Slide one ring end over each piece of the coax showing and test the connection on the antenna. the last thing you want to do is solder the rings to the coax and they are not long enough! Once you know where they need to be, solder the joints and ensure there is sufficient heat to allow the solder to flow deep in the joint. This will ensure a good connection and limit the chance of any water ingress.
Next we need to ensure our joint is sealed well reducing the chance of water being able to seep into the coax. One way is to install an insulator box at the feed point. However, from my experiments, it is much more difficult to keep the elements aligned this way. Generally, the dipole ends up a little higher than the rest of the Yagi elements which does have an impact on the pattern. Furthermore, if water were to gain access to this isolation box it could sit inside the box and cause the same issues as it would if it gained access to the coax.
I purchase good quality self amalgamating and simply wrap the feed point of the coax directly. Make sure to use plenty and ensure that you have covered every possible access hole to water.

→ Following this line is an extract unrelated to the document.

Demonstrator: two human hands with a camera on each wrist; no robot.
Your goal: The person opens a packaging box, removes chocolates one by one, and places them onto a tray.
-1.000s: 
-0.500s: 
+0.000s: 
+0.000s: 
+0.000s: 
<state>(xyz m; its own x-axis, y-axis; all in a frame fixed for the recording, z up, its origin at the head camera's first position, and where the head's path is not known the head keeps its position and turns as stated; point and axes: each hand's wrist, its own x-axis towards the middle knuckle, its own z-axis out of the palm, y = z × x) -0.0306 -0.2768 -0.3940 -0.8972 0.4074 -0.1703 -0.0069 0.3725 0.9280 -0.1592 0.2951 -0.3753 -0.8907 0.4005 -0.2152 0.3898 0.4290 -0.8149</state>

Once this is complete, you are ready to connect the rings to the antenna feed point.
Having connected the coax, decide where you want to place the balun (example in the picture at the top of this page) and mark this point on the coax with a ring of low-tack tape, perhaps insulation tape. Now take off the coax once again for a moment.
Winding the balun
Now we need a few extra tools in order to create our balun. Do you have a spray-can somewhere in the house? This could be furniture polish or a can of WD40. Any standard size household spray can will do. next, we need 4 to 6 strong cable ties that are long enough to go around 4 to 5 lengths of the coax we are using. Place each one of these cable ties face up on the side of the spray-can and place the low-tack tape over one side of the cable tie to hold it in place. now wrap the tape a 1/4 of the way around the can and place another cable tie. Do this until we have 4 to 6 of these cable ties in a ring around the can. Then place another line of tape around the over end of the can to fully secure the cable ties onto the can.
Now locate the mark you made earlier on your feed coax. Hold this point on one end of the can so as it can not move, making sure that the tape holding the cable ties on the can is outside of the point where you are holding the coax.
Now roll the can until you have 4 to 5 turns (50/70Mhz 2 is OK for 144MHz and 1 tight turn on 430Mhz. This should be tested with clip on ferrite chokes after the balun. If the SWR changes, you have too many or too few turns. Change and try again) of coax on the can. At this point, we need to remove the tape holding the cable ties in place on the can. the rolled coax will not be holding them to the can so they should not move. Loop back the cable ties and slot the ends together and tighten as appropriate.
You are now done with you balun! You may now remove the can and install the coax/balun onto your boom, you are ready to go!